Ontem, ao julgar o Recurso Especial do Lula, o Superior Tribunal de Justiça – STJ – diminuiu para 08 anos, 10 meses e 20 dias a pena de 12 anos e 01 mês que o TRF-4 havia aplicado ao ex-presidente.

Com o resultado do julgamento, não demorou muito tempo para que as redes sociais fossem tomadas pelas mais diversas opiniões a respeito do assunto. Os extremistas pró-Lula exaltavam a diminuição da pena vangloriando a possível liberdade de seu guru, do santo homem, do injustiçado herói nacional e compartilhavam a hashtag “lulalivreja”.

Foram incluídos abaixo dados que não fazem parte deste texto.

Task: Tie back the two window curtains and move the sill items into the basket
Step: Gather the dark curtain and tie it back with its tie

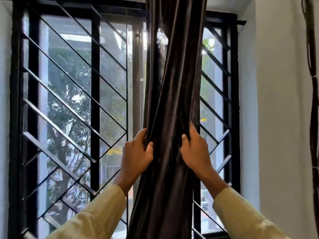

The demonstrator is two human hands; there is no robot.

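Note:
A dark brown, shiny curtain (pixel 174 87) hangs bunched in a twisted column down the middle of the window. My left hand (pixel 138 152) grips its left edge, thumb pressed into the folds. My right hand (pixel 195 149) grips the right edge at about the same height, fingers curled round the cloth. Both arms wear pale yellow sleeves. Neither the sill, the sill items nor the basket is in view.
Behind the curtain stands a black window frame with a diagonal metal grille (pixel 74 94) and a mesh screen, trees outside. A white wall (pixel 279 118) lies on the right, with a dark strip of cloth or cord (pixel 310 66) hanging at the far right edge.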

De outro lado, os extremistas contra-Lula criticavam os ministros do STJ, criavam inúmeras teorias conspiratórias, afirmavam que a redução da pena é um absurdo, pugnavam por prisão perpétua ao maior bandido deste país e compartilhavam a hashtag “lulanacadeia”.

Antes de mais nada, gostaria de deixar registrado que as opiniões não passam de mera defesa ideológica uma vez que a maioria das pessoas que emitiram opiniões nas redes sociais e nos grupos de whatsapp a respeito da redução da pena, desconhecem por completo o processo e as provas lá carreadas, o que já derruba os argumentos dos fanáticos.

Indo ao encontro da coerência, acho necessário separar minha primeira opinião, que é sobre o Lula, da segunda, que é sobre o que se espera do processo do Lula. A primeira opinião é ideológica, parcial e dotada dos piores sentimentos, por isso, sabendo que essa opinião é atécnica e não tem nada a acrescentar, não será compartilhada.

A segunda opinião, que na minha concepção, é sensata, racional, democrática e imparcial talvez ajude a encontrar o ponto de equilíbrio entre os extremos, o que me deixa confortável em compartilhar a ideia.

Vamos lá... Acredito que devemos julgar o caso sem olhar o réu, isto é, por mais que, particularmente, eu não tenha admiração pelo Lula, não posso desejar que a ele seja aplicado um regramento penal de exceção ou que ele seja julgado por um colegiado parcial, ou ainda, que apliquem ao ex-presidente uma pena injusta e superior àquela previamente prevista para o crime por ele cometido.

Essa linha ganha ainda mais força quando percebo que os inúmeros processos que o Lula vem respondendo podem criar precedentes fortíssimos na justiça, o que me leva a crer que se as vozes das ruas forem ouvidas, e, como é da vontade de muitos, forem aplicados ao Lula entendimentos rigorosos que sequer existem em lei, tais entendimentos podem ser impostos àqueles mesmos se, um dia, infelizmente, forem julgados pelo crivo do judiciário.

O ponto de equilíbrio está exatamente naquela velha máxima... “se coloque no lugar do outro” ou “faça o que é certo, ainda que não seja bom pra você”. Se você estivesse respondendo a processo penal, gostaria de ser julgado com imparcialidade e dentro da regras pré-existentes? Se a resposta for positiva, por que você quer que o Lula seja julgado de forma diferente da qual você “deseja” para si?

Ora, se meu objetivo final não é defender a todo e qualquer custo quem pactua ideologicamente comigo, mas sim caminhar no sentido de construir um país melhor, não posso colocar minhas opiniões pessoais a frente do que honestamente sei que é justo e correto, isto é, mesmo não sendo simpático ao Lula, não me deixo tocar por fanatismo e, como base no equilíbrio, desejo que ele seja julgado com total observâncias às regras penais e constitucionais.